YOUR INSTRUCTIONS: Would you return, word for word, the lines of the data below from the line with "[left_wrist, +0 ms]" through the line with "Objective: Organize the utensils", and no others?

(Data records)

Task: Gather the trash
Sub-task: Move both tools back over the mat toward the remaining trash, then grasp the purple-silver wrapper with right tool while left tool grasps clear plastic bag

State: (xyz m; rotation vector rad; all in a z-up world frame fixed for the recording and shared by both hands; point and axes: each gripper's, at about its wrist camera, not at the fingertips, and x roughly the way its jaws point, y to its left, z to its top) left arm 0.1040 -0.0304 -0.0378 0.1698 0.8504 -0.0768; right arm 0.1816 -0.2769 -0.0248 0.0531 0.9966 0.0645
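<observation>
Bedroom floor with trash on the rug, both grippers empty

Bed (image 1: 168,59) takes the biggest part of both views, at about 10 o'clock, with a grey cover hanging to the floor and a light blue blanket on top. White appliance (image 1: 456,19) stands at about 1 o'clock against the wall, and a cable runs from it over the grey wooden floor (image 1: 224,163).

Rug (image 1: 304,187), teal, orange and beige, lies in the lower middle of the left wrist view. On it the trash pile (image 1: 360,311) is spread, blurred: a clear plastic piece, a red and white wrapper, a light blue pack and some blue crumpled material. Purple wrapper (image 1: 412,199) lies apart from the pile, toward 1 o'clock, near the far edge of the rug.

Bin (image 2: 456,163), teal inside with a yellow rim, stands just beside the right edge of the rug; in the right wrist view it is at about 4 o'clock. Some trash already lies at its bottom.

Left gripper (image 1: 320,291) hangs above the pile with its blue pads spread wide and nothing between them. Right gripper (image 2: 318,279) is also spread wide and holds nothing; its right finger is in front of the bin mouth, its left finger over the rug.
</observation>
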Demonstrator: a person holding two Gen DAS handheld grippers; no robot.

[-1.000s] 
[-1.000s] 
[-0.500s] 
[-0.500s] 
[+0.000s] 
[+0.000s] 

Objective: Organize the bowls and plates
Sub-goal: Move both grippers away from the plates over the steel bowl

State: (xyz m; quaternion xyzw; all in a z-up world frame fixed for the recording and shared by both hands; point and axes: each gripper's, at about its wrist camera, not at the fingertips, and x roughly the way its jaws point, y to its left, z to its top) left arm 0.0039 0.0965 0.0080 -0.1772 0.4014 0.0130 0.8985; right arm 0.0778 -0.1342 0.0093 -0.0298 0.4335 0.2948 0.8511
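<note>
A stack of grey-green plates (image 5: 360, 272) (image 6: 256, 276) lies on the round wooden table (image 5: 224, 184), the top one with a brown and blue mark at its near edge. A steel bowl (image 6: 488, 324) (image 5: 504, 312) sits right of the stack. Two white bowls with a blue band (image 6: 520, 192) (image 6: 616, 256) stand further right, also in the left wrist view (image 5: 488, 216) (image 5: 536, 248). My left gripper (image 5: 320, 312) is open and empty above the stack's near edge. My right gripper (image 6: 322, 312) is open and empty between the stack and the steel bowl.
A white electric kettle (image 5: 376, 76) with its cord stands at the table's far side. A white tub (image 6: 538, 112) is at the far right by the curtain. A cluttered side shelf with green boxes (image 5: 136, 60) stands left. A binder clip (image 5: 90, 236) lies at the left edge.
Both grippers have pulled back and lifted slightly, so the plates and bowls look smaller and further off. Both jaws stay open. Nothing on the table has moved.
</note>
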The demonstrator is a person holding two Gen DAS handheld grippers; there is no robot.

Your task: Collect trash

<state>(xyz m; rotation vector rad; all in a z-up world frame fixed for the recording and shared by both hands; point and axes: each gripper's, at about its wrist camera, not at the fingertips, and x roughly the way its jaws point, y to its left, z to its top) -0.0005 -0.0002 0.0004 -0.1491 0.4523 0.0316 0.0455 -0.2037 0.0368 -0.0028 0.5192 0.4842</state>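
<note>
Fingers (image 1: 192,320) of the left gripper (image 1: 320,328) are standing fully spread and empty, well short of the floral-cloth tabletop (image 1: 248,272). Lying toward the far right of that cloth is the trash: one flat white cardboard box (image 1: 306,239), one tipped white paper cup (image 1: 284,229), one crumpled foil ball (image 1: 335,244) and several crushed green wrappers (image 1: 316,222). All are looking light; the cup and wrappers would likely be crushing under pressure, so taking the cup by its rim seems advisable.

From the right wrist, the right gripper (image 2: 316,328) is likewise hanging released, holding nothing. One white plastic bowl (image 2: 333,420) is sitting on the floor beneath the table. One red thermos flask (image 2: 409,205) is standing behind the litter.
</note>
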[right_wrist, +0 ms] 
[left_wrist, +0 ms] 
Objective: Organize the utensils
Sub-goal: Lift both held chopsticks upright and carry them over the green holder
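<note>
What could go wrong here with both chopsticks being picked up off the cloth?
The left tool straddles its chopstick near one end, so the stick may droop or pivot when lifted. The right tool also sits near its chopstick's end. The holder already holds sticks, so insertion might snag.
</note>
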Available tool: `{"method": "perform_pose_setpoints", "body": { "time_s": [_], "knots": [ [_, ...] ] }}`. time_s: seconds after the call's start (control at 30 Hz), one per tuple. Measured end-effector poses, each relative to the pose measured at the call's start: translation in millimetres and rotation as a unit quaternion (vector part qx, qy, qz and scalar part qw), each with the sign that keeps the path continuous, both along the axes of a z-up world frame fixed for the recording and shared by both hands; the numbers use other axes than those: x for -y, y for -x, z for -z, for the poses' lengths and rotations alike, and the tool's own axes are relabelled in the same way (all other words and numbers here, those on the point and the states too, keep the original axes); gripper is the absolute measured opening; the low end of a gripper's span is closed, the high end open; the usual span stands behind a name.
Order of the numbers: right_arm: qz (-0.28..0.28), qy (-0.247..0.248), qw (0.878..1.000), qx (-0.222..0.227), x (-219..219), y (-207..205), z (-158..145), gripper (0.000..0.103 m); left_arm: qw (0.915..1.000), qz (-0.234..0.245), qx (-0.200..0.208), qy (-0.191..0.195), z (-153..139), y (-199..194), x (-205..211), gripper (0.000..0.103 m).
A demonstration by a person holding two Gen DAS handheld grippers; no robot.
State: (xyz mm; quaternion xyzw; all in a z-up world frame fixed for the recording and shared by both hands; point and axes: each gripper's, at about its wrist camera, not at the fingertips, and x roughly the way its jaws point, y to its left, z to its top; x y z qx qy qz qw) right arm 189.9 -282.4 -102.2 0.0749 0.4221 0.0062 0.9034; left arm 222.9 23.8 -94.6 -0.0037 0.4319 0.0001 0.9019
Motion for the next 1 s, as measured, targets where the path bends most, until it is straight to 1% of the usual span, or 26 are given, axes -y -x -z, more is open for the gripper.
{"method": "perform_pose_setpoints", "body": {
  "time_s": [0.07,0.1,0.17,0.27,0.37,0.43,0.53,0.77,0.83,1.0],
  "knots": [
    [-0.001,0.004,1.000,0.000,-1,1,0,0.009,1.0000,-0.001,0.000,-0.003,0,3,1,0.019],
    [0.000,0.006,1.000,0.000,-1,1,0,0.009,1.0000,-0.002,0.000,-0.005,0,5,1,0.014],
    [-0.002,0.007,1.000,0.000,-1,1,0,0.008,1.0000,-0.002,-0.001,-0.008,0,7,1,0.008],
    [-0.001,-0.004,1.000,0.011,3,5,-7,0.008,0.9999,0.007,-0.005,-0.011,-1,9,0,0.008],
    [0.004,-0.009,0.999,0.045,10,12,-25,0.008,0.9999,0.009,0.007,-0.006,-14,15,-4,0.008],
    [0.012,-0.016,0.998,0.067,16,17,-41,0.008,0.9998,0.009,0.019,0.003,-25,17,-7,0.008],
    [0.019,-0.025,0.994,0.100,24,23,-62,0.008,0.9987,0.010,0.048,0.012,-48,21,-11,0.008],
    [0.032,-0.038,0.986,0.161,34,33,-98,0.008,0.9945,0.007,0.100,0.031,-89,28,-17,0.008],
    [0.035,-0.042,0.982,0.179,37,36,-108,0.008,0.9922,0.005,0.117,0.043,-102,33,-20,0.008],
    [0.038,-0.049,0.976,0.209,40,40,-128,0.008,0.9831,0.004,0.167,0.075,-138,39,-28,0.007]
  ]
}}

RESULT OF THE TASK:
[left_wrist, +0 ms] 
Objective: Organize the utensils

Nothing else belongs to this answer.